Below are records; work out how many of their lines contain "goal" and give only that number.

□ □ □

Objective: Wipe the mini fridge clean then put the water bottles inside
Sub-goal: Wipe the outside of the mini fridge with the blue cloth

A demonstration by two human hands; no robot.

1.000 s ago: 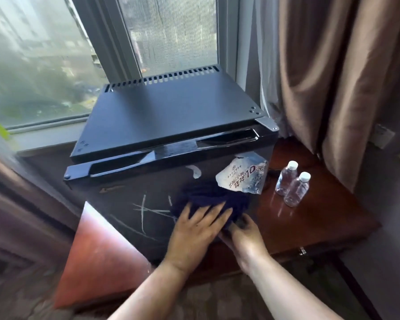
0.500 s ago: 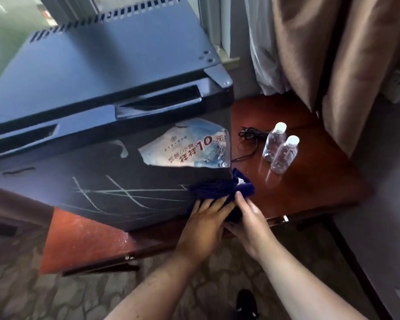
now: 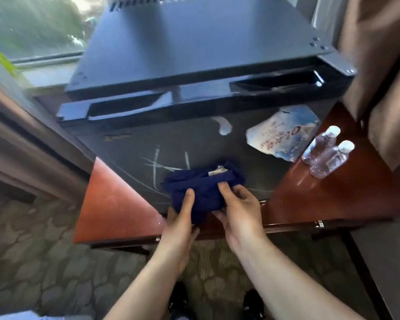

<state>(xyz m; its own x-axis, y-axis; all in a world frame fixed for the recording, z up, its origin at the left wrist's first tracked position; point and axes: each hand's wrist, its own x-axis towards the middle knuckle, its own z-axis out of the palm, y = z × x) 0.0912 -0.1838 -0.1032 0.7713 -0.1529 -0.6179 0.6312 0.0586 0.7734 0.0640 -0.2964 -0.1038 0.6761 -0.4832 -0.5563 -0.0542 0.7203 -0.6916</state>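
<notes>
Head view: your left hand [image 3: 183, 218] and right hand [image 3: 238, 209] both grip the blue cloth [image 3: 201, 188] bunched against the mini fridge [image 3: 194, 54] door for wiping, water bottles [image 3: 326, 153] waiting on the bench [image 3: 333, 197].

The mini fridge [image 3: 194, 54] is a black box standing on the reddish wooden tabletop [image 3: 116, 204], its door shut. The flat top has a row of vent slots along the back edge, and two recessed grips run along the top of the door. The door front bears pale scratch marks, a white smear and a torn, peeling sticker [image 3: 280, 137] near its right edge. A bunched dark blue cloth [image 3: 201, 188] lies against the lower middle of the door. Two small clear water bottles [image 3: 326, 153] with white caps stand upright side by side on the tabletop, just right of the fridge.
</notes>
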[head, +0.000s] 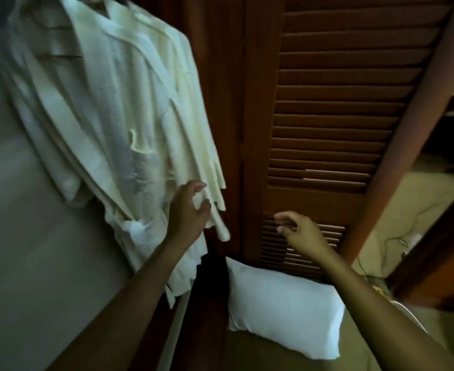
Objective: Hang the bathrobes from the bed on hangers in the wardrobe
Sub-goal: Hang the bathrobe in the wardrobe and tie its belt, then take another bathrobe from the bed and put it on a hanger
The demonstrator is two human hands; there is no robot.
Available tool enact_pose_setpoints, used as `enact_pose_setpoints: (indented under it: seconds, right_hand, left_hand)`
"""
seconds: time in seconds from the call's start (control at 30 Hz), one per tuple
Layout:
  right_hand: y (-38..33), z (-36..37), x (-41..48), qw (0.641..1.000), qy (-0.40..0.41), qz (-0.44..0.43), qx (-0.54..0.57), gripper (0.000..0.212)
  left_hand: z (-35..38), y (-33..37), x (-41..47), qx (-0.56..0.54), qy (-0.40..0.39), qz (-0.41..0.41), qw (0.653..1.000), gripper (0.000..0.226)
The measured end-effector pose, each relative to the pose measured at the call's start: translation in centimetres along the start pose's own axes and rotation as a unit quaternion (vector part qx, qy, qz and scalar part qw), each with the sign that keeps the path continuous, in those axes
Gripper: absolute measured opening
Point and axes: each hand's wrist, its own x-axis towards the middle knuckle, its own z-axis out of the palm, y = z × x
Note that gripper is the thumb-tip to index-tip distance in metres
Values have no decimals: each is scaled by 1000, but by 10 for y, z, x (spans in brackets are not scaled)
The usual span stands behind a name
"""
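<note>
My two bare forearms reach up from the bottom of the view, and between them a white pillow [282, 303] lies on the olive-green bed cover [274, 354], its far edge against the foot of the louvred wardrobe door [327, 116]. My right hand [300, 231] hangs in the air in front of the door's lower slats. Its fingers [283, 217] are loosely curled, with a narrow gap to the thumb, and they hold nothing and touch nothing. My left hand [189, 207] is well apart from it, up at the lower edge of the hanging bathrobes. The thumb is on top and the fingers are bent into a half-open C, with pale cloth showing in the gap. The blur keeps me from telling whether I pinch that cloth or only brush it. Just beside this hand a narrow cream strip of cloth [221, 228] dangles, smeared by motion. The bathrobes hang side by side and touching. The white bathrobe [86, 116] is at the front with its wide collar open, and a brown bar [59, 57] crosses the neck. The cream bathrobe [172, 76] sits behind it, closer to the door. The tops of both run out of view.
</note>
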Motion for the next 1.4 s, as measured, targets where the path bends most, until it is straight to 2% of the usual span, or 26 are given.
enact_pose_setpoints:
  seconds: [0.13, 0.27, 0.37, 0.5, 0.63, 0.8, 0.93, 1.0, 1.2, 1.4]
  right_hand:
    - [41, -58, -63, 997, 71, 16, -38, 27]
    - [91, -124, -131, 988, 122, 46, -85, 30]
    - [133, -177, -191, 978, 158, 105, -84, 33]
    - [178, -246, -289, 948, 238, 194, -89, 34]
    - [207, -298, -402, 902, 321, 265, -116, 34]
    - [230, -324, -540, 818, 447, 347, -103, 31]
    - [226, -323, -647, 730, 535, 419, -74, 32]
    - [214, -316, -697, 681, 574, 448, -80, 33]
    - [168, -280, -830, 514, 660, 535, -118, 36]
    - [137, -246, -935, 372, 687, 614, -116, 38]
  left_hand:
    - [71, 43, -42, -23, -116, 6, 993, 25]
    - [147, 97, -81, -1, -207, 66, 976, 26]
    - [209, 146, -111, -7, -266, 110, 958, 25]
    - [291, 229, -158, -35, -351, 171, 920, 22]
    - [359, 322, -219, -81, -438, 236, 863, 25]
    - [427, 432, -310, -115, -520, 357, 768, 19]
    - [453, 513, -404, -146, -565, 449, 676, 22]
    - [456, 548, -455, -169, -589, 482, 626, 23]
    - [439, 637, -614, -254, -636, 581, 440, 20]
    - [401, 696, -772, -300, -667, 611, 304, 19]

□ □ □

* **Answer box**
2